Army's School of the Americas

* Colman McCarthy's attack against the U.S. Army School of the Americas (Column Left, May 3) is so one-sided it cannot be justified. McCarthy presumes that, because a handful of SOA's 58,000 graduates are accused of ignoring civil rights, SOA and its thousands of outstanding graduates deserve condemnation.

His attack ignores basic facts about Latin America and the Caribbean. The military forces in most of those countries have had--and undoubtedly will continue to have--an influential role in the stability of emerging democratic governments. In 1946, 13 of those countries were dictatorships. Now only two are not democracies: Cuba and Haiti (neither has sent students to SOA since the early 1960s). President Kennedy's reorganization of SOA under the Alliance for Progress helped make this possible.

Nowhere does McCarthy mention the positive role so many SOA graduates have played in this transition to democracy. Nor does he mention that every SOA attendee today is selected at the specific request of a democratically elected Latin America government. Consistent with SOA's basic ethic, militaries in Guatemala, Peru, Argentina, Brazil, Venezuela and Paraguay, instead of assuming power, recently supported democratic civilian leadership in times of crisis.

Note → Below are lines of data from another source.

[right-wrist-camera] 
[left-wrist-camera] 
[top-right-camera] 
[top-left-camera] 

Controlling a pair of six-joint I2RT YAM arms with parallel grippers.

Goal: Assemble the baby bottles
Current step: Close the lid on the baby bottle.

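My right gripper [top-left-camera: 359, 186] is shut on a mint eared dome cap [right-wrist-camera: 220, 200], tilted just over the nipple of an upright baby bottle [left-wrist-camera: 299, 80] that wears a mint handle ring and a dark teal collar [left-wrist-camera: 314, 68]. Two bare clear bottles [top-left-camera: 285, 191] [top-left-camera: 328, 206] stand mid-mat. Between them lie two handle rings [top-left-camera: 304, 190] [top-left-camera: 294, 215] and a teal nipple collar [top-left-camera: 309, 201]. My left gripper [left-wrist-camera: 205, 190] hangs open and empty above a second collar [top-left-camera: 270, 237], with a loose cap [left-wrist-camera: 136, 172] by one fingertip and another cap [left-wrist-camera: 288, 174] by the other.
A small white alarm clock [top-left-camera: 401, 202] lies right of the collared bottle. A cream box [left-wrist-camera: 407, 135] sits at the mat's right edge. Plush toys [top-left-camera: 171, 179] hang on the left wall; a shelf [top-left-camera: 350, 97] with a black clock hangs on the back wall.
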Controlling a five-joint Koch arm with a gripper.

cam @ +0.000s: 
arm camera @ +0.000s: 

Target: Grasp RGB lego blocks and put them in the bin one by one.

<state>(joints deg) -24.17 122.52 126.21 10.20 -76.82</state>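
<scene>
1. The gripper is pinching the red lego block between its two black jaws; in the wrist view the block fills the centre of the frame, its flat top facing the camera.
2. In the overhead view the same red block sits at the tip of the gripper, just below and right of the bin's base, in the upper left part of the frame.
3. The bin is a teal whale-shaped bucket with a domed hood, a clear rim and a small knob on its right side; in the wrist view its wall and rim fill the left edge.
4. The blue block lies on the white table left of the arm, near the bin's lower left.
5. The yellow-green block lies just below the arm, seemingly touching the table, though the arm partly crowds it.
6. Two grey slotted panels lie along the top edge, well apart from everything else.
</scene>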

Only by focusing on less than half a percent of SOA graduates can McCarthy ignore the overwhelming number of outstanding SOA graduates. And, even as to this one-half percent, he fails to factually link SOA or its curriculum to what he must admit are aberrational acts. As he can confirm by visiting the school, to imply that SOA, with 268 U.S. instructors, including U.S. Army, Air Force and Marines, teaches or encourages non-democratic values is unconscionable.

McCarthy fails to mention the countless SOA graduates who have been instrumental in bringing to justice fellow countrymen who failed to respect human rights and democratic values. Nor does he note SOA's integration of democratic values and respect for human rights in all its courses, unique among military schools.

The School of the Americas deserves recognition and support as an invaluable contributor to human rights and democracy in this hemisphere. I am confident McCarthy will confirm this if and when he visits the school, reviews its curriculum, or speaks with its instructors and students.